This post aims to be a continuation of an off-topic discussion started in The best approach to learning Rust - #19 by donallen , where it was claimed that Rust's cost-benefit proposition is only worthwhile in a relatively restricted corner of the programming landscape (almost entirely excluding user-space applications, for example), due to the fact that modern hardware is very fast and requires less careful handling from software, whereas the complexity of Rust's efficiency-oriented lifetime and borrowing system leads to reduced programmer productivity which is on its side a very expensive commodity.
In this discussion, it was acknowledged that Rust has more to offer to programmers than a lifetime system. That its highly expressive static typing system improves self-documentation and compile-time error checking, thusly reducing the need for the tedious manual debugging that is the norm in dynamically typed programming languages, for example. Or that its ownership and borrow mechanism greatly simplifies the task of leveraging multi-core hardware parallelism. Which led to a shift of the discussion towards how Rust compares to other modern statically typed programming languages, such as Go or Haskell, aiming to simplify the programming of such hardware.
A first counter-argument that was given was that one underlying assumption of this discussion, while not inaccurate, is quite misleading. While it is true that computer hardware has, for several decades, quickly increased in performance, leading to a shift in the balance between expending programmer effort in software optimization on one side, and prioritizing manpower savings through increased hardware expenditures on the other side, this statement has stopped being accurate in the middle of the 2000s, when the race towards faster CPU clocks, memory bus performance, and instruction-level parallelism came to a near complete halt.
Modern computer hardware only increases in performance through mechanism which are, to a large extent, not transparent to the programmer, and require explicit support on the software side. These include:
- Multi-core parallelism (and hardware multi-threading in general), which is the best-known one.
- Vectorization, which increases the CPU throughput of a program per instruction, but can only be automatically carried out by compilers in specific cases (when memory regions are properly aligned and not mutably aliased, and control flow is not too complex, for example).
- Increasingly deep and complex memory hierarchies, whose fastest layers are so starved for space that they are in practice as difficult to fit in as older-generation computers, with the added complexity of new cache trashing phenomena such as false sharing.
- Specialized hardware accelerators, such as GPUs or FPGAs, whose programming model is fundamentally different from CPUs in the sense that they are much less forgiving of complex code, sophisticated control flow, and high memory footprints.
In effect, computers are arguably more difficult to program efficiently today than they have ever been, and acknowledging this complexity by giving programmers tools to fight it entails a lot more than just multi-core support.
A second point that was raised is that while it is true that programmers can waste a lot of precious time chasing imaginary performance requirements, they can just as well waste everyone else's time and CPU power by failing to properly account for the performance requirements that they actually have.
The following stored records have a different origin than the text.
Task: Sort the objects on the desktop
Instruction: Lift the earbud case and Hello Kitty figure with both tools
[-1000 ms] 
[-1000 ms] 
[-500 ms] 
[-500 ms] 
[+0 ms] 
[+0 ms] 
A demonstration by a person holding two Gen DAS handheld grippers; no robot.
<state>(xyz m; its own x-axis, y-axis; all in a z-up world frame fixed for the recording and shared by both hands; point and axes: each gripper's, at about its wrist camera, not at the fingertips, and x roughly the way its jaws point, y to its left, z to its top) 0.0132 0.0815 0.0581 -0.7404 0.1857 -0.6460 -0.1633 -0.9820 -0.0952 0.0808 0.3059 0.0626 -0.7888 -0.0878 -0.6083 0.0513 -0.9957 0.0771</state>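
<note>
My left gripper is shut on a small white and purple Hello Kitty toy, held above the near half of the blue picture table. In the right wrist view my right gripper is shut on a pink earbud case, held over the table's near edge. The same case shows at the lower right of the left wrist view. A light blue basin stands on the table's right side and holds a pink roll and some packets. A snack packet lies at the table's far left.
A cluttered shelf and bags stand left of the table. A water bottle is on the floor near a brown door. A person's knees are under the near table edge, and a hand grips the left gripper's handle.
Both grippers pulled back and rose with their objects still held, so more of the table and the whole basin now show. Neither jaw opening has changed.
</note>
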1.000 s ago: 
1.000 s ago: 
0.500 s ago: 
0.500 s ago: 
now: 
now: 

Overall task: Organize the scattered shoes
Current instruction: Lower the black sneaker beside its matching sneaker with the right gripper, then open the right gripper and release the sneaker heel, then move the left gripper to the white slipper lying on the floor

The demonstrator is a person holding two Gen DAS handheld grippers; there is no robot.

Examples of practical software performance concerns that were invoked were the electrical power consumption of data centers, monotonically degrading performance of many productivity-oriented desktop applications, and tragically bad battery life of energy-constrained mobile devices.
From this point of view, it was claimed that there is actually a real need for software performance in many applications, both user-land and elsewhere, and that Rust can be a productivity boon for programmers having efficiency needs as it is ahead of available alternatives as far as the "highly efficient, but still productive" compromise is concerned.
To both of these points, it was replied that Haskell is a better solution than Rust, due to its strong support of multi-core parallelism, which is what I am going to reply to now.
I don't think that Haskell would be a good solution to the software efficiency crisis that we are traversing (irrespective of the many other merits of this language), because it only focuses on some aspects of modern hardware efficiency at the expense of others:
- Multi-core is only one part of the hardware equation. If your take on leveraging it involves lots of memory copies (originating from a focus on immutability and recursion) and an indirection-rich data model, you are likely to lose in memory performance what you gain in parallelism elsewhere. This is why benchmark-winning Haskell code is usually very far from one would consider idiomatic or clean code in this language.
- While vectorizing Haskell code is not impossible, the implementation strategy of this language does not lend itself very well to it. Lazy evaluation leads to conditionals-heavy code, which most SIMD architectures are enemies of, and indirection-heavy data structures such as lists are all but impossible to write efficient vector code for. Again, Haskell code which vectorizes well will be very far from idiomatic use of the language, making it difficult to write. Contrast with libraries like faster in Rust, which leverages the language's support for efficient high-level abstractions in order to make SIMD code very natural to write.
- Idiomatic use of garbage collection naturally leads to an indirection-heavy data model which trashes CPU caches by having them load plenty of useless data only to leverage a small pointer out of it. Any programming language which relies heavily on it as a native abstraction will be in trouble when trying to make the most of the limited capabilities of modern CPU's highly stressed memory subsystems. This point also applies to Go or Java, for example.
- All the previous discussions become even more salient when targeting hardware accelerators, such as GPUs or FPGAs, which are becoming increasingly popular in areas such as high-speed finance computations or machine learning. While Rust has not yet made very strong inroads in this area, I expect its "keep the runtime lean and compile down to highly efficient code" approach to shine in this area of computing, and am very excited about projects aiming to compile Rust down to SPIR-V GPU shaders for example.
(@donallen, please drop me a PM if you think that I misrepresented some of your points in this summary, I am ready to improve it if needed).